=== Aim of the exercise ===
The listing is to be transcribed in full, with its images left out.

=== Supplied information ===

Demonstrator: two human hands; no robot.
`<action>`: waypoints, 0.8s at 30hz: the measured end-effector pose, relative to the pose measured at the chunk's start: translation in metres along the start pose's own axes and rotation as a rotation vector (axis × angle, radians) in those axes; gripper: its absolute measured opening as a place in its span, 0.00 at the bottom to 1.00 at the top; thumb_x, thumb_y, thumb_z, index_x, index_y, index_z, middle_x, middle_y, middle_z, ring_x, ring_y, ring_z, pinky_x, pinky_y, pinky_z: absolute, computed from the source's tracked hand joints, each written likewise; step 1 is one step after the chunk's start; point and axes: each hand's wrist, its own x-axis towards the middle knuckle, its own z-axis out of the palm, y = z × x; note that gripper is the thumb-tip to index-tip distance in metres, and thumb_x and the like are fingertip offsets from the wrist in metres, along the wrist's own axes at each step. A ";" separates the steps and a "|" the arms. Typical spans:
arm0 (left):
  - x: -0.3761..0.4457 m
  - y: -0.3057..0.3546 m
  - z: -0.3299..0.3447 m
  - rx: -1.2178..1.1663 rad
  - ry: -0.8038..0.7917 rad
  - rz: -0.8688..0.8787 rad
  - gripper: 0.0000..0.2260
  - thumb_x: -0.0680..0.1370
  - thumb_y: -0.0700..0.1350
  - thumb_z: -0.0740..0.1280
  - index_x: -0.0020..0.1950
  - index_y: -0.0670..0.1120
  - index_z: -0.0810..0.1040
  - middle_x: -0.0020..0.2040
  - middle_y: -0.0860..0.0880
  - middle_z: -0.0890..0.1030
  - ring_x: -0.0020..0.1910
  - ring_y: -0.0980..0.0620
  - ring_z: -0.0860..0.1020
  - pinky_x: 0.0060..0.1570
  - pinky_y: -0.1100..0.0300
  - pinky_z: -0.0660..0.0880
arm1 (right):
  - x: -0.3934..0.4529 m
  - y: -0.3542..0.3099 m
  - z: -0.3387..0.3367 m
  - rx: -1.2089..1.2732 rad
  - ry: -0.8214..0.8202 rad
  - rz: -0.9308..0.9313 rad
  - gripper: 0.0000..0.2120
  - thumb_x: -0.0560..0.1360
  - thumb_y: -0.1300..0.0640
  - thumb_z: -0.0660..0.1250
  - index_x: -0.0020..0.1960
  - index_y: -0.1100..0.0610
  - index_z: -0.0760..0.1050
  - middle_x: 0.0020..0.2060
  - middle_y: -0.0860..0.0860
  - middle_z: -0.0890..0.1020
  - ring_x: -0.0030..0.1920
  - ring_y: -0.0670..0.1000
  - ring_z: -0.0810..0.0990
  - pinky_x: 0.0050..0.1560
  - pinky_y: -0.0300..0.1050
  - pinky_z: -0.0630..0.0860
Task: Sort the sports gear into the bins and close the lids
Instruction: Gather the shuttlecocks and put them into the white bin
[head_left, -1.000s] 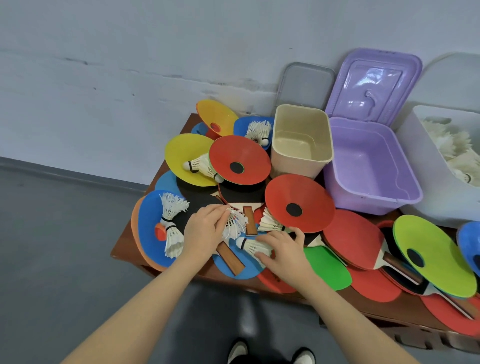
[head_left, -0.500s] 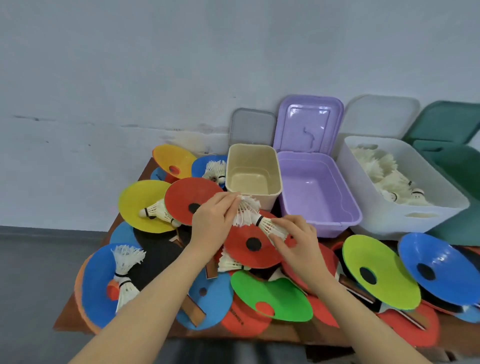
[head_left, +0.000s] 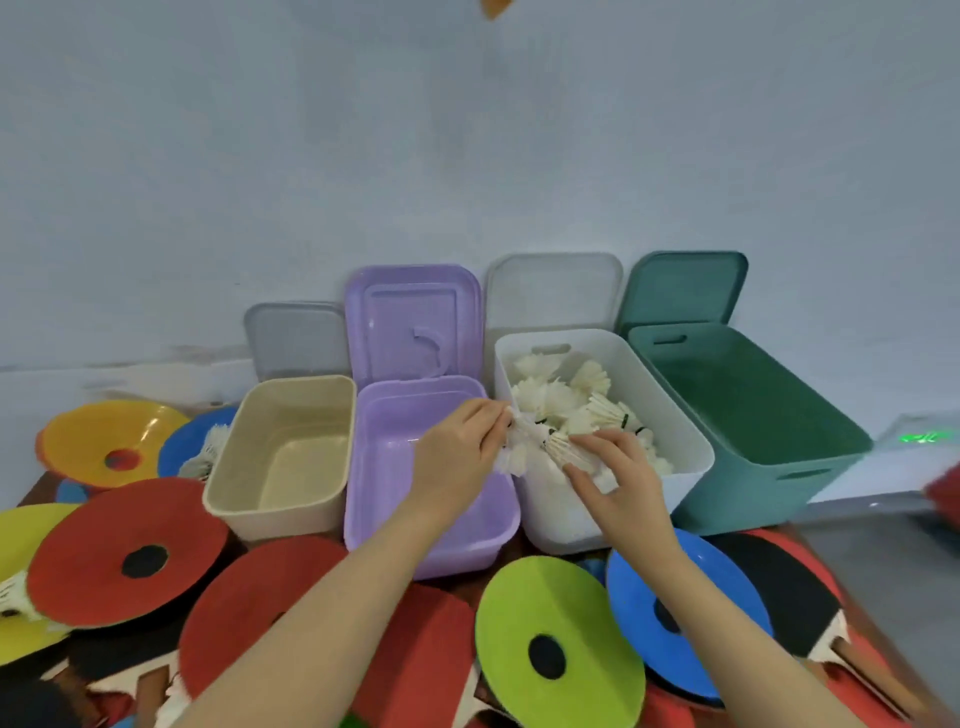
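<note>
**Shuttlecocks arriving at the white bin**

Left hand (head_left: 457, 457) pinches shuttlecocks (head_left: 524, 441) at the white bin (head_left: 691, 441)'s near-left rim; right hand (head_left: 613, 478), fingers curled, grips another just inside. This looks like the drop-off step; next, both grips should release over the pile inside.

No readable text, label, brand or number anywhere — nothing legible.

1. 1 view only: head cam, worn, looking forward and down.
2. Close over the bins (head_left: 431, 467) and both forearms; wall fills the upper half.
3. Wide-angle, edges bowed.
</note>
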 end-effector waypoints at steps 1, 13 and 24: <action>0.008 0.006 0.014 0.027 0.009 0.003 0.16 0.79 0.52 0.57 0.53 0.48 0.82 0.50 0.54 0.81 0.46 0.57 0.78 0.40 0.65 0.72 | 0.007 0.015 -0.009 -0.012 0.002 0.018 0.14 0.70 0.62 0.72 0.55 0.58 0.79 0.49 0.52 0.75 0.51 0.49 0.74 0.54 0.31 0.66; 0.053 0.019 0.127 0.399 -0.499 -0.097 0.18 0.82 0.49 0.54 0.70 0.47 0.69 0.63 0.48 0.76 0.60 0.46 0.75 0.54 0.55 0.69 | 0.076 0.128 -0.043 -0.317 -0.173 0.120 0.16 0.75 0.57 0.67 0.62 0.59 0.74 0.59 0.54 0.74 0.59 0.55 0.71 0.56 0.43 0.69; 0.041 0.006 0.120 0.566 -0.736 -0.199 0.27 0.81 0.58 0.45 0.77 0.47 0.48 0.76 0.50 0.56 0.75 0.51 0.50 0.72 0.50 0.45 | 0.074 0.137 -0.032 -0.571 -0.804 0.103 0.27 0.81 0.42 0.40 0.77 0.51 0.49 0.76 0.48 0.48 0.76 0.48 0.45 0.73 0.49 0.40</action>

=== Task output ===
Demonstrator: two human hands; no robot.
`<action>`: waypoints, 0.8s at 30hz: the measured end-effector pose, relative to the pose measured at the chunk's start: translation in metres along the start pose's own axes and rotation as a rotation vector (axis × angle, radians) in those axes; gripper: its absolute measured opening as a place in its span, 0.00 at the bottom to 1.00 at the top; thumb_x, thumb_y, thumb_z, index_x, index_y, index_z, middle_x, middle_y, middle_z, ring_x, ring_y, ring_z, pinky_x, pinky_y, pinky_z: absolute, computed from the source's tracked hand joints, each written likewise; step 1 is one step after the chunk's start; point and axes: each hand's wrist, its own x-axis towards the middle knuckle, its own z-axis out of the palm, y = z × x; note that gripper is the thumb-tip to index-tip distance in metres, and thumb_x and the like are fingertip offsets from the wrist in metres, along the wrist's own axes at each step. A ";" separates the steps and a "|" the arms. Typical spans:
arm0 (left):
  - x: -0.3761..0.4457 m
  - y: -0.3057..0.3546 m
  - z: -0.3299..0.3447 m
  - rx: -1.2178..1.1663 rad
  - ry: -0.8038..0.7917 rad
  - rz: -0.8688..0.8787 rad
  - gripper: 0.0000..0.2260
  - thumb_x: -0.0680..0.1370
  - thumb_y: -0.0700..0.1350
  - thumb_z: -0.0740..0.1280
  - index_x: -0.0020..0.1950
  - index_y: -0.0670..0.1120
  - index_z: -0.0810..0.1040
  - middle_x: -0.0020..0.2040
  - middle_y: -0.0860..0.0880
  - middle_z: -0.0890..0.1030
  - ring_x: -0.0020..0.1910
  - ring_y: -0.0980..0.0620
  - ring_z: -0.0860..0.1020
  - pinky_x: 0.0060..0.1570
  - pinky_y: -0.1100..0.0300
  - pinky_z: -0.0660..0.0880
arm1 (right):
  - x: -0.3934..0.4529 m
  - y: -0.3542..0.3099 m
  - z: -0.3387..0.3367 m
  - rx: -1.2089..1.2732 rad
  - ry: -0.8214..0.8202 rad
  - rz: -0.9308..0.9313 rad
  - gripper: 0.0000..0.2120
  - thumb_x: -0.0560..0.1360
  - thumb_y: -0.1300..0.0640
  - thumb_z: -0.0660..0.1250
  - index_x: -0.0020..0.1960
  - index_y: -0.1100..0.0610
  - index_z: -0.0760..0.1050
  - middle_x: 0.0020..0.2060
  - middle_y: -0.0860..0.0860
  - middle_z: -0.0890..0.1020
  - ring_x: -0.0030..0.1920
  - ring_y: -0.0670..0.1000
  - ring_z: -0.0810..0.0990
  - pinky_x: 0.0050..0.1560
  - pinky_y: -0.0300..0.1050
  - pinky_z: -0.0630..0.0860
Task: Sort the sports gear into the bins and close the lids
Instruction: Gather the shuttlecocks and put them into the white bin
[head_left, -1.000s] 
[head_left, -0.500s] 
[head_left, +0.000s] 
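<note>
**Shuttlecocks arriving at the white bin**

Left hand (head_left: 457, 457) pinches shuttlecocks (head_left: 524, 441) at the white bin (head_left: 691, 441)'s near-left rim; right hand (head_left: 613, 478), fingers curled, grips another just inside. This looks like the drop-off step; next, both grips should release over the pile inside.

No readable text, label, brand or number anywhere — nothing legible.

1. 1 view only: head cam, worn, looking forward and down.
2. Close over the bins (head_left: 431, 467) and both forearms; wall fills the upper half.
3. Wide-angle, edges bowed.
</note>
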 end-effector waypoints at steps 1, 13 and 24: <action>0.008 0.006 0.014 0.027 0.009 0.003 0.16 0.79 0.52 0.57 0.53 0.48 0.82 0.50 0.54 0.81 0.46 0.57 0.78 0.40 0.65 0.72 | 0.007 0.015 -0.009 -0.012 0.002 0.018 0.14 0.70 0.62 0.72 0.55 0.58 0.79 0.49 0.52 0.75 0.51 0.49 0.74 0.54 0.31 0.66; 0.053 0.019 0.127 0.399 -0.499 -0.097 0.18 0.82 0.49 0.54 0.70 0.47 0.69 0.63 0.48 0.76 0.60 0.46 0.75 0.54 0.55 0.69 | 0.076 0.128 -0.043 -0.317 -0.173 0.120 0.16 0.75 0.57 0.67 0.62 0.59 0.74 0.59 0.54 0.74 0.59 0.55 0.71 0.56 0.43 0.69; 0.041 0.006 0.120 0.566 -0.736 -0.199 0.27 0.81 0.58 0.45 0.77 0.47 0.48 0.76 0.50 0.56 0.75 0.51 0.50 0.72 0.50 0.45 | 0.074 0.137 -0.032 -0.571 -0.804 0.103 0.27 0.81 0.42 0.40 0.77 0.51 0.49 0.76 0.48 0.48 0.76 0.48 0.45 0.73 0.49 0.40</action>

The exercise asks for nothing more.